Knowing the Limitations of XML Schema Validation

May 6, 2004

@ 04:19 PM

I recently stumbled on blog posting by Phil Ringnalda called a little chip in the concept where he notes

Still, I was a bit surprised when Xiven linked to a post to the validator mailing list, pointing out that the utterly wrong HTML <a href=""><b><a href=""></a></b></a>, which is reported as invalid in HTML, is ignored in XHTML. Nesting links is one of those basic, there's absolutely no way you can ever do this, things, but in XHTML if you put a nested link inside an inline element, the validator won't catch it. According to Hixie's answer, it's because the validator uses an XML DTD for XHTML, and an SGML DTD for HTML, and while you can say that a/b/a is wrong in an SGML DTD, you can't in an XML DTD. As he puts it, in XHTML it's XML-valid but non-compliant.

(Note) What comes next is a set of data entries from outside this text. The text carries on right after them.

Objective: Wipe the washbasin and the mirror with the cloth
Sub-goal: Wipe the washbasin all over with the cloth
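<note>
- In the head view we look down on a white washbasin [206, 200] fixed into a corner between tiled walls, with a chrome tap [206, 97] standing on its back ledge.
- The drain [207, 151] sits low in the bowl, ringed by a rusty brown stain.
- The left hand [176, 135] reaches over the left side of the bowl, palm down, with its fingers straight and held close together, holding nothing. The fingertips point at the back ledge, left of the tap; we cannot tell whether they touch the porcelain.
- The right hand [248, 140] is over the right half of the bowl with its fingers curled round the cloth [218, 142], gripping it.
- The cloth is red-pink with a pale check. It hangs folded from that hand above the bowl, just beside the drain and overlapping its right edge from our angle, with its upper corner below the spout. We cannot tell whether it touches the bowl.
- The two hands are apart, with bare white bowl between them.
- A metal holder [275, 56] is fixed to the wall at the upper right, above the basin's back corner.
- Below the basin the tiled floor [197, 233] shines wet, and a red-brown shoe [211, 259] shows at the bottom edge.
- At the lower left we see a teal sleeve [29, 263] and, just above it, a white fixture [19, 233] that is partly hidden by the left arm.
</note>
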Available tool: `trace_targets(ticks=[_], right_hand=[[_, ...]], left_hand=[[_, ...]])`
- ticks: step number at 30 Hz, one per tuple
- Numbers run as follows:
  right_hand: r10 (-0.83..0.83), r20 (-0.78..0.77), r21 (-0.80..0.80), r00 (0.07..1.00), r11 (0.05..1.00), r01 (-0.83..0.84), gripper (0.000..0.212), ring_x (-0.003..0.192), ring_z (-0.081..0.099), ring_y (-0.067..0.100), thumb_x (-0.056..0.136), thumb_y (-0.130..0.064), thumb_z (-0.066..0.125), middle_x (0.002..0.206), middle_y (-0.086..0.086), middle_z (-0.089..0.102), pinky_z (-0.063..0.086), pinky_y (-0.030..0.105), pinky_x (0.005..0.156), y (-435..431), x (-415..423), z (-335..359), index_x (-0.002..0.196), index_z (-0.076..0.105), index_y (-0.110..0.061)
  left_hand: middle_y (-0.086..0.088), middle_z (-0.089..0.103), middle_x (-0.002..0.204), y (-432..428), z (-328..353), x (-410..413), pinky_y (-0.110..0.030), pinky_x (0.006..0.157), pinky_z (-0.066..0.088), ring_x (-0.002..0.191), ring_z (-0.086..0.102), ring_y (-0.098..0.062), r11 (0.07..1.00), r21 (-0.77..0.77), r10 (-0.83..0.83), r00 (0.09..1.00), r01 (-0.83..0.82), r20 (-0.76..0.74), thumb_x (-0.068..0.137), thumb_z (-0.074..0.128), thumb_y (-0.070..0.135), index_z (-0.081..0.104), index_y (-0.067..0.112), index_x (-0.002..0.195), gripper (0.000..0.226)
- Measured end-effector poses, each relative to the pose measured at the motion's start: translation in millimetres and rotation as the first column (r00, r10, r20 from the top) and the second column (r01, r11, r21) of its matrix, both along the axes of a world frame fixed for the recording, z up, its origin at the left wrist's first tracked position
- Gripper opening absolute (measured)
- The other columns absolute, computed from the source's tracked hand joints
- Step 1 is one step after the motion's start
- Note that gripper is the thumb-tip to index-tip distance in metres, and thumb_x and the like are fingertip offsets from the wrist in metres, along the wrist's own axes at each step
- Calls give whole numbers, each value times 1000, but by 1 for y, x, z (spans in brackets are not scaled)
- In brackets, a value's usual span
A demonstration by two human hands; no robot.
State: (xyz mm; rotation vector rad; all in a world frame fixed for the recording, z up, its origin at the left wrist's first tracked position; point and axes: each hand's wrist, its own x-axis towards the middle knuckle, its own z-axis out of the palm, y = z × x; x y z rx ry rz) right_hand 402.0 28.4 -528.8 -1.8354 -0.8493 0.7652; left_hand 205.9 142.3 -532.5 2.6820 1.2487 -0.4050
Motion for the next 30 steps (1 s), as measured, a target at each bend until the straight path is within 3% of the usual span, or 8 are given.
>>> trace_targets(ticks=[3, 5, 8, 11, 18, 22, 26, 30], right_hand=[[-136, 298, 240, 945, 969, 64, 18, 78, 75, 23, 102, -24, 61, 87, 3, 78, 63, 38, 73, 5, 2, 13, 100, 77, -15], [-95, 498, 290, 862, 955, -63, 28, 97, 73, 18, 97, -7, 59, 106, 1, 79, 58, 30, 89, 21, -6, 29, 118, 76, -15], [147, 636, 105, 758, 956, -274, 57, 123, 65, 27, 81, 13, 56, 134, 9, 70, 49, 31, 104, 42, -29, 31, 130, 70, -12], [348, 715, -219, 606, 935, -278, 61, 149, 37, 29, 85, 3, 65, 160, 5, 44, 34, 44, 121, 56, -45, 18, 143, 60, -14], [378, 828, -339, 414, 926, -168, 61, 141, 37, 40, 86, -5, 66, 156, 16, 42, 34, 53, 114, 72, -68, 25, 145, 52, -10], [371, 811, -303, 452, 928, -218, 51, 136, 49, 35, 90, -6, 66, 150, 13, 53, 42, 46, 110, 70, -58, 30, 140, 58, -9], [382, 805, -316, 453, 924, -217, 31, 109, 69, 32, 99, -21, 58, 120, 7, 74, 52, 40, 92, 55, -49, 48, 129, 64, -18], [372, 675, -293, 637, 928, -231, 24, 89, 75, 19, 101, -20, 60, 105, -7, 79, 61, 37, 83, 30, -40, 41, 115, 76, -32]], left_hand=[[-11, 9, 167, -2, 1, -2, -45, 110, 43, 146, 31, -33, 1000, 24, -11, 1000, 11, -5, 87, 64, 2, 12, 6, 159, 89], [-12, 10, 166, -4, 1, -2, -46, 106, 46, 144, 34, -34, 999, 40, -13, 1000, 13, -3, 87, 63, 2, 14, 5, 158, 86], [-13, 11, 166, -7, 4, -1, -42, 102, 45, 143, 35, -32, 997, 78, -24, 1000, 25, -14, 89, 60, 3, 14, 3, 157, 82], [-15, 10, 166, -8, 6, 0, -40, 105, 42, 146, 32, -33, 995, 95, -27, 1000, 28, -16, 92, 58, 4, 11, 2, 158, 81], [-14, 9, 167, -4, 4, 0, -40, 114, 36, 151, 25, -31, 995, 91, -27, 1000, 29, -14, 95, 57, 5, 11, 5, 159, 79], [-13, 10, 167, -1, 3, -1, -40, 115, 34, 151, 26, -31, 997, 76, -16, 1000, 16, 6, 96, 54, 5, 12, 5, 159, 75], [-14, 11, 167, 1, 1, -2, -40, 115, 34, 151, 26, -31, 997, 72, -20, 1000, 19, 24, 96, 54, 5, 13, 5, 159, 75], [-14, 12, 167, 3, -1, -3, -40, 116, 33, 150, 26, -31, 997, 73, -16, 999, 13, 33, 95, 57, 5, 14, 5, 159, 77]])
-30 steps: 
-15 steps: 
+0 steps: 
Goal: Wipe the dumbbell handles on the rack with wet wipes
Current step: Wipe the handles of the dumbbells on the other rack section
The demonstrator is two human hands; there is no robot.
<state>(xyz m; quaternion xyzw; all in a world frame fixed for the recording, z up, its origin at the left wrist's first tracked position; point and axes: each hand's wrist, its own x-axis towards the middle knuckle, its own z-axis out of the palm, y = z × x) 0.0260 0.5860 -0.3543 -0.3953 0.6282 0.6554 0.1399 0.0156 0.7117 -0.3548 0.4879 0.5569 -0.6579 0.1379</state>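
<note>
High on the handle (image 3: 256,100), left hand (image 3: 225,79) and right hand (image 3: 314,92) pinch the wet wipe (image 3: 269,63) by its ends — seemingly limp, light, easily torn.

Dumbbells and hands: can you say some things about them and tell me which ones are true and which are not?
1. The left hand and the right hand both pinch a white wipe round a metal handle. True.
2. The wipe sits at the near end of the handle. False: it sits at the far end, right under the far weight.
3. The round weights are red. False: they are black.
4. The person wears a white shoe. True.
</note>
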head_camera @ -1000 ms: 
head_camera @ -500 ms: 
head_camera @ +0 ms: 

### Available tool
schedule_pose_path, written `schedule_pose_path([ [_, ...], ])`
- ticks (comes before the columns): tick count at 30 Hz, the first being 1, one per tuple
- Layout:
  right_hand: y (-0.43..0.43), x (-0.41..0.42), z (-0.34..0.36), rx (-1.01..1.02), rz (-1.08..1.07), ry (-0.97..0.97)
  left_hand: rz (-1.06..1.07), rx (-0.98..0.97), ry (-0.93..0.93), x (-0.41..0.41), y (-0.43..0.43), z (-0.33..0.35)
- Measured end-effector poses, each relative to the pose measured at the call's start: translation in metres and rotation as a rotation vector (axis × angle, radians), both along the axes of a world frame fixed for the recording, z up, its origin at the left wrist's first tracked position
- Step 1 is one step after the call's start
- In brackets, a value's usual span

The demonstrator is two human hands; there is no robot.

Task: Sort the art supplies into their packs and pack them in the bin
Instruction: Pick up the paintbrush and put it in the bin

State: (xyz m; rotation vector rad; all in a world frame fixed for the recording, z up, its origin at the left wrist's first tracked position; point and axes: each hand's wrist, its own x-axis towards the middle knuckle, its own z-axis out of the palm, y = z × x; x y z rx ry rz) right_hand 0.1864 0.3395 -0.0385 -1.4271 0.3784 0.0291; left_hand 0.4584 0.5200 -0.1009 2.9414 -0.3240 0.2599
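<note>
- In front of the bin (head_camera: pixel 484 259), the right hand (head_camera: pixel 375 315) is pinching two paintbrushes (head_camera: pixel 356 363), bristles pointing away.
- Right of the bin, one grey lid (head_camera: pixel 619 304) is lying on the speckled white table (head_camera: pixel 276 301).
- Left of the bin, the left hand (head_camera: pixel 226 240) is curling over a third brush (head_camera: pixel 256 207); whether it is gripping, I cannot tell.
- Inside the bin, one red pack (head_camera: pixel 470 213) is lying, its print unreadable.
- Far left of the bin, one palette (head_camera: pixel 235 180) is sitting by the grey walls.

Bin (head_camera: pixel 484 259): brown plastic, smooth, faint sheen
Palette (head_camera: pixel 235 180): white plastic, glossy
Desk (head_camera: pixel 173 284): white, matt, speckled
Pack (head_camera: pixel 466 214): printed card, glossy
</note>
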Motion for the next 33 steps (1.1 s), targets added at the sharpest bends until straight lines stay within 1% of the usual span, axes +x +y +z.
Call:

Phil has just stumbled on just one of many limitations of XML schema languages. At first, when people see an XML schema language they expect that they will be able to use it to declaratively describe all the rules of their vocabulary. However this is rarely the case, every XML schema language has limitations in the constraints it can express. For example, W3C XML Schema can't express constraints such as a choice between attributes (either an uptime or downtime attribute appears on an element), DTDs can't express constraints on the range a text value can be (must be an integer between 5 and 10), RELAX NG can't express identity constraints on numeric values (e.g. each book in the inventory must have a unique ISBN) , and so on.

This means that developers using an XML schema language should be very careful when designing XML applications or XML vocabularies about what rules they can validate when they receive an input document. In some cases, the checks performed by schema validation may be so limited for a vocabulary that it is better to check the constraints using custom code or at the very least augment schema validation with some custom checks as well.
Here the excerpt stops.